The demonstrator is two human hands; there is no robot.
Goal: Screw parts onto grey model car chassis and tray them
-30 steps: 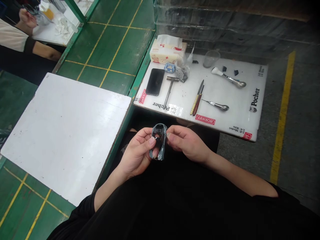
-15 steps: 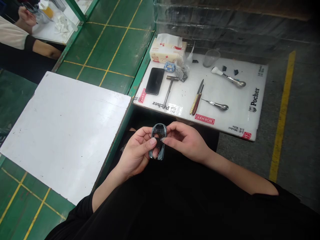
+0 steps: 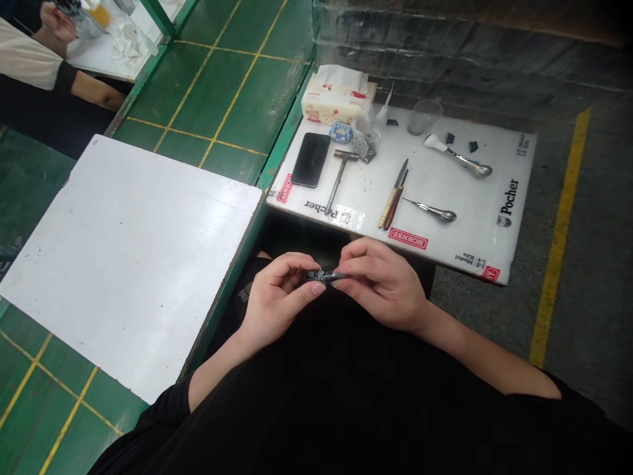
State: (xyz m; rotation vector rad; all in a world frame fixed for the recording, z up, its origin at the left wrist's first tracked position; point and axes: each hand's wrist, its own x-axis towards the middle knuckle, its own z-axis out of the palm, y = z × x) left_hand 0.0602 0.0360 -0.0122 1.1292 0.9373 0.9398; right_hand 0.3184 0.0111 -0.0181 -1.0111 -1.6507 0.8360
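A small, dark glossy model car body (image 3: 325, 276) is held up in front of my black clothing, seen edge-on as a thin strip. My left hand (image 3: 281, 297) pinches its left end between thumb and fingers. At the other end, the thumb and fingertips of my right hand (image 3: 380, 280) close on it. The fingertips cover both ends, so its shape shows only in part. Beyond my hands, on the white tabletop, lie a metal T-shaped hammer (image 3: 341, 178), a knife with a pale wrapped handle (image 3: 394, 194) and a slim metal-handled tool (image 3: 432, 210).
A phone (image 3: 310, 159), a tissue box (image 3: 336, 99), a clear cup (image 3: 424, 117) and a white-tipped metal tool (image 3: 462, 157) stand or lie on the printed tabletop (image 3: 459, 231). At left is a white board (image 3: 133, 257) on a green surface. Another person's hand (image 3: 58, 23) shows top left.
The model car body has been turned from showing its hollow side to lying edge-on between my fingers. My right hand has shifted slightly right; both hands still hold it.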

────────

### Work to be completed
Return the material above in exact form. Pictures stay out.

### Written solution
The demonstrator is two human hands; there is no robot.
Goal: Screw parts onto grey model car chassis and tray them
-30 steps: 
-15 steps: 
+0 steps: 
State: (xyz m; rotation vector rad; all in a world frame fixed for the recording, z up, its origin at the left wrist's first tracked position; point and axes: each hand's wrist, its own x-axis towards the middle knuckle, its own z-axis out of the palm, y = z × x) left_hand 0.0602 0.0360 -0.0122 1.1292 0.9373 0.9398; right_hand 0.3184 0.0111 -0.0181 -1.0111 -1.6507 0.8360
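A small, dark glossy model car body (image 3: 325, 276) is held up in front of my black clothing, seen edge-on as a thin strip. My left hand (image 3: 281, 297) pinches its left end between thumb and fingers. At the other end, the thumb and fingertips of my right hand (image 3: 380, 280) close on it. The fingertips cover both ends, so its shape shows only in part. Beyond my hands, on the white tabletop, lie a metal T-shaped hammer (image 3: 341, 178), a knife with a pale wrapped handle (image 3: 394, 194) and a slim metal-handled tool (image 3: 432, 210).
A phone (image 3: 310, 159), a tissue box (image 3: 336, 99), a clear cup (image 3: 424, 117) and a white-tipped metal tool (image 3: 462, 157) stand or lie on the printed tabletop (image 3: 459, 231). At left is a white board (image 3: 133, 257) on a green surface. Another person's hand (image 3: 58, 23) shows top left.
The model car body has been turned from showing its hollow side to lying edge-on between my fingers. My right hand has shifted slightly right; both hands still hold it.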

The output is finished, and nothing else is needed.